Analyse réalisée par Eva Cottin

Le tabou fait régner l’ordre : ne pas parler d’une réalité, c’est permettre qu’elle soit ignorée, ne pas parler d’un problème, c’est s’éviter d’avoir à s’y confronter et à y remédier. Or, quand on parle des « problèmes » qui apparaissent dans la période suivant l’accouchement, on les renvoie à une problématique individuelle, détachée de tout contexte social, comme si la personne qui mettait au monde un enfant avait l’entière responsabilité de tout ce qui se passe après. Il s’agit d’une injustice dans une société qui pousse encore les femmes à un destin reproductif, valorise et glorifie en apparence ce rôle, tout en ignorant totalement les réels besoins des mères, se déresponsabilisant de l’éducation de l’enfant et du soin de celles qui ont donné naissance.

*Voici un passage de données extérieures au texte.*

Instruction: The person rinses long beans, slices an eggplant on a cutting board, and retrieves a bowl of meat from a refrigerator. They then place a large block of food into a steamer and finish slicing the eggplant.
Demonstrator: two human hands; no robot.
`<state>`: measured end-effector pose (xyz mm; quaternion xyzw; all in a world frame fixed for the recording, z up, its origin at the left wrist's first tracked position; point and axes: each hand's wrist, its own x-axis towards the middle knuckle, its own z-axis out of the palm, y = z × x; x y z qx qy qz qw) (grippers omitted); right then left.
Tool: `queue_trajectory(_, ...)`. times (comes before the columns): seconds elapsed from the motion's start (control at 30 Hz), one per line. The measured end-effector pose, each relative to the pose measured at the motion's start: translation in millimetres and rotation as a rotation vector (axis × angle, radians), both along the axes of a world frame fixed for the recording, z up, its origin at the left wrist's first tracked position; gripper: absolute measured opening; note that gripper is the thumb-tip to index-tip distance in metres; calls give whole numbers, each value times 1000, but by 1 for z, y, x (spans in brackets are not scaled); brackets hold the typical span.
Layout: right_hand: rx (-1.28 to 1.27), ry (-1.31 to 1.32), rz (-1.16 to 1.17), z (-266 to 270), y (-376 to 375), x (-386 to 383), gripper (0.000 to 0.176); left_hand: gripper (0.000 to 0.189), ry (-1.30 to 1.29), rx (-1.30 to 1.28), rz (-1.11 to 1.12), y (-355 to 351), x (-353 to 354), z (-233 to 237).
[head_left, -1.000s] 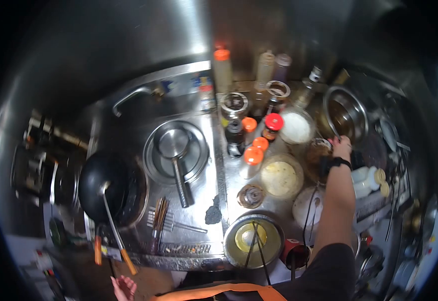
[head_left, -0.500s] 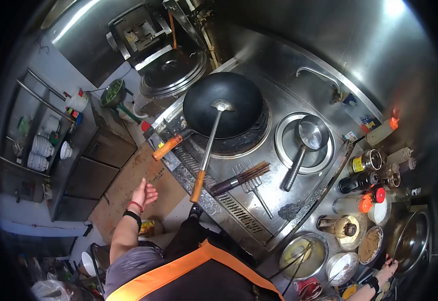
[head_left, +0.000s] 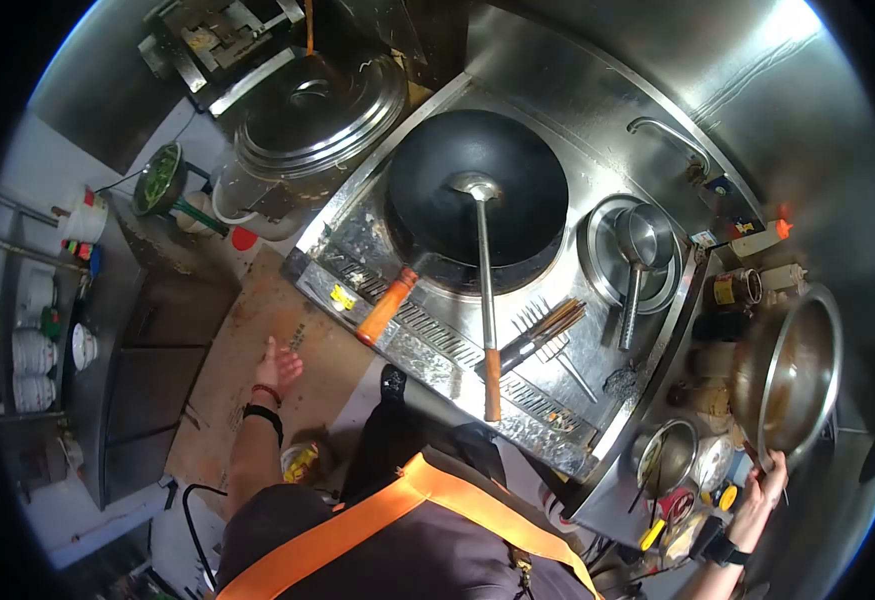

Le post-partum est une période compliquée d’adaptation physique, psychique et organisationnelle, marquée par la fatigue et la vulnérabilité. Et pourtant, s’il ne ressemble pas à une photo de magazine lisse et brillante, le vécu de la maternité semble être tabou dans nos sociétés occidentales. Sur les réseaux sociaux, la parole s’est récemment libérée : les mères témoignent sans euphémisme des difficultés non-anticipées et du sentiment de solitude. Surtout, elles s’interrogent : Pourquoi personne ne m’en avait parlé ? Suis-je la seule à vivre ça ? Nous posons à notre tour ces questions dans cette analyse : pourquoi existe-t-il un tel tabou autour du vécu du post-partum ? Comment se manifeste-t-il et quelles en sont les conséquences ?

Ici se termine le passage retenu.